中島幼八(80歳)は、東京在住の中国残留孤児で、作家です。中国・旧満州で生まれ、幼少期を東北地方の養父母に育てられ、少年期に日本へ戻りました。見た目は典型的な日本のご老人ですが、口を開くと流暢な東北なまりの中国語が飛び出します。養父母と中国への感謝の気持ちを胸に、長年にわたり他の残留孤児の肉親探しや日本社会への適応を支援してきました。
2024年、彼は黒竜江省牡丹江市沙蘭鎮への再訪を決意。高齢と持病のため、これが養育の地へ帰る最後の機念になるかもしれないと覚悟を決め、養父母の「墓所整理」を行うため、二人の位牌を日本へ持ち帰り永く供養する準備を進めています。これは単なる帰郷の旅ではなく、彼にとって心のルーツを辿る旅なのです。

佐々木秀夫(ささき ひでお)は、日本の戦後における特別なグループの中で、とても異色な存在です。彼は「怒羅権」(どらごん)という、伝説的な中国人系の暴力団組織の創始者です。
彼は中国残留孤児の二世として、子供の頃に中国から日本に戻りました。しかし、言葉や文化の違いから、学校でいじめの対象となってしまいました。でも、佐々木は普通とは違う反抗の道を選びました。
1985年、彼は同じような経験をした他の6人の残留孤児二世と手を組み、「怒羅権」という組織を立ち上げました。この名前は、日本語の「龍」(ドラゴン)の発音と、「怒り・修羅・権利」という言葉を組み合わせたものです。これは、彼らが怒りの力で、厳しい戦いの場(修羅場)で生きる権利を取り戻そうという意味を込めています。
最初はいじめに対抗する自分たちを守るグループとして始まりましたが、次第に日本社会が注目する特別な組織へと成長しました。「怒羅権」の盛衰は、残留孤児の二世たちが「自分は誰なのか」というアイデンティティの悩みに激しく苦しんだ歴史を物語っています。

上条真理子(46歳)は、中国残留孤児の二世で、所沢市にある「一笑苑」という特別養護老人ホームの創設者です。
彼女の父親は残留孤児の一世で、言葉や文化の違いから日本社会になじめず、老人ホームでいじめられることもありました。そんな父親や、同じように困っているお年寄りたちに、中国語を話せる安心できる場所を提供したいと、真理子さんは自分の家を改造し、主に中国残留孤児向けの老人ホームを立ち上げました。
今、彼女と家族はアパートに住みながら、「中国語しか話せない日本人」のお年寄りたちの世話に専念しています。老人ホームの中は中国の雰囲気たっぷりで、お年寄りたちは東北なまりの中国語でおしゃべりしたり、一緒に餃子を作ってお正月を祝ったりします。
真理子さんは経営の大変さに直面するだけでなく、「中国人が運営する介護施設」という理由で差別を受けたこともあります。それでも、彼女は残留孤児の二世として、中国と日本の架け橋となり、両方のコミュニティに寄り添う行動派として活躍しています。

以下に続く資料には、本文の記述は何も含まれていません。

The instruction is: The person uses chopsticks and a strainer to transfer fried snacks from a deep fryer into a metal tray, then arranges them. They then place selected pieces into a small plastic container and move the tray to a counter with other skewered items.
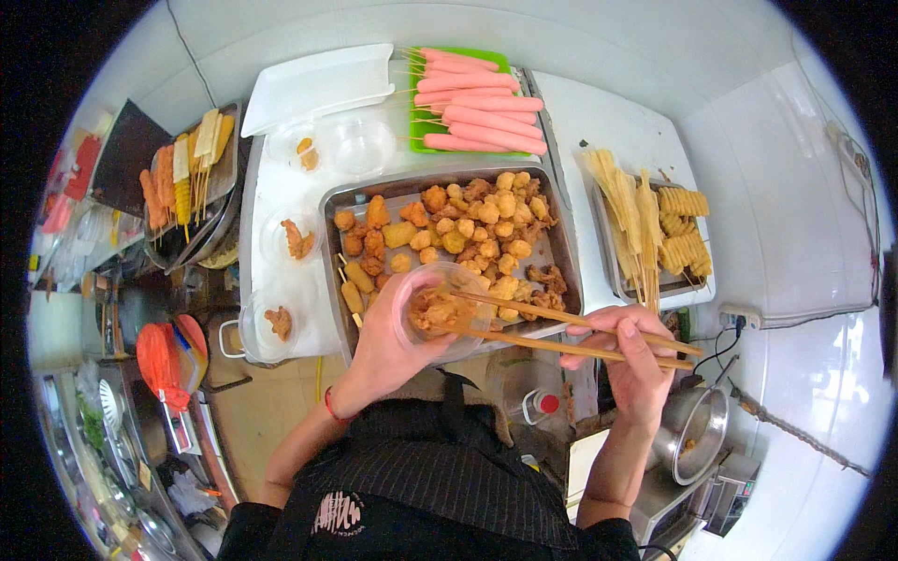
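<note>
My left hand (386,343) holds a clear plastic cup (478,280) with pieces of fried food (435,308) inside, over the front edge of a metal tray (572,280). In my right hand (635,350) is a pair of wooden chopsticks (561,315), their tips in the cup at the food. Fried balls (505,203), fried chunks and small skewered pieces (352,297) lie on the tray. At its left stand clear plastic cups, each with a fried piece in it (298,240) (278,322).
Behind the tray, a green tray (459,52) holds pink sausages on sticks (484,126), beside a white tray (319,84). Skewers fill a metal tray (610,273) at right and another at left (228,165). A steel pan (701,435) is at lower right.
</note>
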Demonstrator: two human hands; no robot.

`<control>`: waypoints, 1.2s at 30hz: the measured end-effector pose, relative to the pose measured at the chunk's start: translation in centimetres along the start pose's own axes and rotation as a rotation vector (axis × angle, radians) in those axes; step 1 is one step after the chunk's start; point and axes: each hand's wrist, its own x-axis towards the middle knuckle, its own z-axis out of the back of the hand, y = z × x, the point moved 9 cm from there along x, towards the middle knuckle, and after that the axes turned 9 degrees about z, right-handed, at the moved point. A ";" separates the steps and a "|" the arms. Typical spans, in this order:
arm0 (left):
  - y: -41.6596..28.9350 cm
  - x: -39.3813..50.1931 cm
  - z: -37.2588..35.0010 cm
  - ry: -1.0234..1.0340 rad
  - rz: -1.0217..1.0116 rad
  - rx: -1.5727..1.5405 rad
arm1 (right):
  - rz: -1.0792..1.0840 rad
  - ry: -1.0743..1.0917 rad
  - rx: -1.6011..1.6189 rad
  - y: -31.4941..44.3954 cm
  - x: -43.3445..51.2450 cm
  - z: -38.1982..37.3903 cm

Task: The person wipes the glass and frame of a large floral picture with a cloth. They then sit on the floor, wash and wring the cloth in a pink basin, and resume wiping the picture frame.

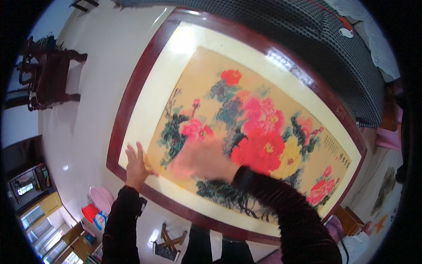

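Note:
Before me lies a large framed flower painting [201, 76], with red, pink and yellow blooms on tan ground and a cream mount around it. Its dark red frame [138, 79] has a glossy finish. My left hand [135, 166] rests with fingers spread at the lower left corner, on the cream mount. Over the painting's lower left part is my right hand [207, 160], blurred by motion. A pinkish blur shows at its fingers; whether that is a cloth, fingers or a painted flower cannot be told.
A couch under a dark knitted cover [339, 62] borders the frame's far side. Nearer me, a folding stool [169, 239] stands on the pale floor. Pink and red basins [101, 198] sit to the left, below a dark carved wooden chair [49, 76].

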 end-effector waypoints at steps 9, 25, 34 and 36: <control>-0.1 0.0 1.0 -0.034 -0.026 -0.009 | -0.704 -1.010 -0.979 -20.0 -16.2 20.3; 2.6 -2.2 0.2 -0.212 -0.290 -0.044 | -0.195 0.277 0.287 10.9 -4.0 -16.1; 11.5 -15.0 -7.2 -0.183 -0.171 -0.414 | -0.678 -0.559 -0.503 -6.9 -1.8 7.7; 12.2 -15.8 -8.2 -0.147 -0.135 -0.425 | -0.537 -0.585 -0.379 -4.2 5.9 6.6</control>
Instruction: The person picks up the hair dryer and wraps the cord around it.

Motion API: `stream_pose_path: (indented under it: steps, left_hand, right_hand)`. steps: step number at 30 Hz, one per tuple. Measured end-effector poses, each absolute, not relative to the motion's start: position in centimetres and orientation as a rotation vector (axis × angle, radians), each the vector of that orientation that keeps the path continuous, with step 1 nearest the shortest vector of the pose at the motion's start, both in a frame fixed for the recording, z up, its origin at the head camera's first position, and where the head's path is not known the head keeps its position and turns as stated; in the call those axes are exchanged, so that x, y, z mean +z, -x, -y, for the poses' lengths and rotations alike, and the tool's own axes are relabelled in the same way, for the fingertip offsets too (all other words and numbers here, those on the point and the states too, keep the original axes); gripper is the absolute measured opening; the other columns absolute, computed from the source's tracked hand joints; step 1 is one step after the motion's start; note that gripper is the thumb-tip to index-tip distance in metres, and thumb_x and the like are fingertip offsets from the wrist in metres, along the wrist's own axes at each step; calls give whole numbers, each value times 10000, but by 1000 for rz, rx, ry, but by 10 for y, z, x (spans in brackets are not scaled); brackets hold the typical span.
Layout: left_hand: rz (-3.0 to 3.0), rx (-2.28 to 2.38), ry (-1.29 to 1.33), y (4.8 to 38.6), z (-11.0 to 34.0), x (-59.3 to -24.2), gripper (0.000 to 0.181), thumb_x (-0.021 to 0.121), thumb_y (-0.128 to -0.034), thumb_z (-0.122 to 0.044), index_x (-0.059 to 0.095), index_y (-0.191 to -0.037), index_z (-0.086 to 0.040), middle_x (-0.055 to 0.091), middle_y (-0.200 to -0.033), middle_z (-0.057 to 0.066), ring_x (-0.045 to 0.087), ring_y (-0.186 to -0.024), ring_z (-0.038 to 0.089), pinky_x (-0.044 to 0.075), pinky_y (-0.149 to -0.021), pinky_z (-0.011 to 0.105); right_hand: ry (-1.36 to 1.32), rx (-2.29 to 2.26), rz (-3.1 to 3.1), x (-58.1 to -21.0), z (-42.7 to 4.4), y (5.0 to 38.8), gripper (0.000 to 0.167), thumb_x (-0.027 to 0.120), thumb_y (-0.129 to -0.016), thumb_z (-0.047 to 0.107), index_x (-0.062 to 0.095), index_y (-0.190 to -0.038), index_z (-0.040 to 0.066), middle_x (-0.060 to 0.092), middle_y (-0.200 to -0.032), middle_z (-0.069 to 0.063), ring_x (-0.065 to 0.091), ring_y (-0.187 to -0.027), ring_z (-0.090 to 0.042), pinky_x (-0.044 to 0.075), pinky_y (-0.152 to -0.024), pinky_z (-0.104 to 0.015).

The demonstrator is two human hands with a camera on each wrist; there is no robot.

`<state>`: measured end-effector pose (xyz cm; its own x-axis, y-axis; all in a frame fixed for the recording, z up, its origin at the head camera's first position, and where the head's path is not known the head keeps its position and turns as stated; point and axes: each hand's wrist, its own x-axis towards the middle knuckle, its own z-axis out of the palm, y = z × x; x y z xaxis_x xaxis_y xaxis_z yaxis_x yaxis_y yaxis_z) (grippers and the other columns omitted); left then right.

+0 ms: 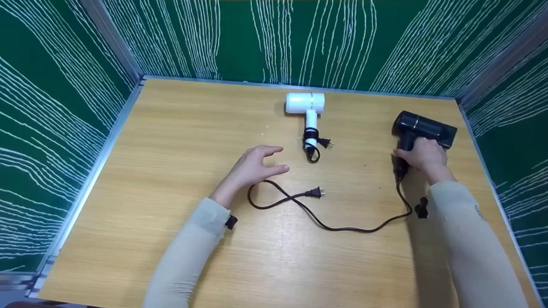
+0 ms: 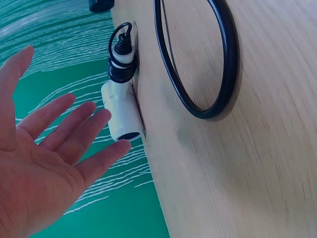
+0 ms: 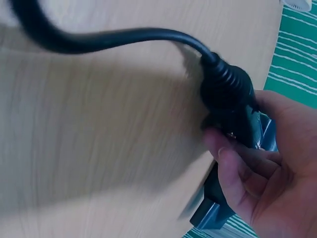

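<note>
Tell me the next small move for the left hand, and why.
Best, I think, to pinch the loose cord with the left hand: that hand is open and empty near the cord, while the right hand grips the black dryer.

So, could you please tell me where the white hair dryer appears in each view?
Head: the white hair dryer lies upper middle, left of the black hair dryer.
Left wrist: left of centre, upper half, its barrel below its wound cord.
Right wrist: only a white piece, apparently its end, cut off at the top right corner.
Shared landmark: the green wall with white lines.
</note>
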<state>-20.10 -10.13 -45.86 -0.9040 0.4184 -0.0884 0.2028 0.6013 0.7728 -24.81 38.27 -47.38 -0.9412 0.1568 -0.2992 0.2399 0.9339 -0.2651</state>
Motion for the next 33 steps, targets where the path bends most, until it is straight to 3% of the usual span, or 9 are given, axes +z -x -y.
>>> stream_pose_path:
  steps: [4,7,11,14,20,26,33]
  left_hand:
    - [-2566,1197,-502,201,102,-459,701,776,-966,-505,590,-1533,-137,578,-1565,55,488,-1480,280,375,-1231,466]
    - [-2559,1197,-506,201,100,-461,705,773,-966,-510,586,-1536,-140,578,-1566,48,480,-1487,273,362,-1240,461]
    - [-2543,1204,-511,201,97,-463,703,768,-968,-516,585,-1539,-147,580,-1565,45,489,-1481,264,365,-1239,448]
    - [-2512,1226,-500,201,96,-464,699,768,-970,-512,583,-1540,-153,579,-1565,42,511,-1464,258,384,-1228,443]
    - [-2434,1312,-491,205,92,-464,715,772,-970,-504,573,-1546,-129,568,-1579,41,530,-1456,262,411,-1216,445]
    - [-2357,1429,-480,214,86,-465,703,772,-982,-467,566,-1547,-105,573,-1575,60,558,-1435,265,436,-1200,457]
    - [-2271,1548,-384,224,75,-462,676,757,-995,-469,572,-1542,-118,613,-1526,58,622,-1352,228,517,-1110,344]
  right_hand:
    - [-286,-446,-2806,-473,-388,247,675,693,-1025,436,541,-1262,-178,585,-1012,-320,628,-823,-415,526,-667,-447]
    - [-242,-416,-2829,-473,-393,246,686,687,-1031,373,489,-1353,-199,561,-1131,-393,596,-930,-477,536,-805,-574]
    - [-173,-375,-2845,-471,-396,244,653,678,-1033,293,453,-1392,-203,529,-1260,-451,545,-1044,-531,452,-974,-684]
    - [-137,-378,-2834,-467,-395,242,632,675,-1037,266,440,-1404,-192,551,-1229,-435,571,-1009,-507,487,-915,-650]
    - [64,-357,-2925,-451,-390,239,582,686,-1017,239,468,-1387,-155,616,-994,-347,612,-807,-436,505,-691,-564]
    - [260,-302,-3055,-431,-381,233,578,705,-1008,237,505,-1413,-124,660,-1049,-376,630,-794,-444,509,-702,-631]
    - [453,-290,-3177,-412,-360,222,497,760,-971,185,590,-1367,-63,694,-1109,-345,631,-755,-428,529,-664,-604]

上条欣也(かみじょう よしや)は、真理子さんの息子で、日本で生まれ育った中国残留孤児の三世です。
外見は日本の同世代の若者と変わりませんが、中日双方にルーツを持つという複雑なアイデンティティに悩んでいます。母親の真理子さんは、彼に中国留学を通じて自身のルーツを知ってほしいと願っていますが、欣也本人は「未知の国」である中国に強い抵抗を感じています。
竹内亮監督の映画『再会長江』の上映会で、真理子さんは監督にこう懇願しました。「どうか、私の息子に一度でいいから故郷に帰るように説得してください」
果たしてこの少年は、自らの足でその地を踏むことを選ぶのでしょうか。そしてそこで、どんな自分と出会うのでしょうか。彼の迷いと選択は、戦争が残したアイデンティティの問題が、三世の世代にまで受け継がれ、なお響き続けている証なのです。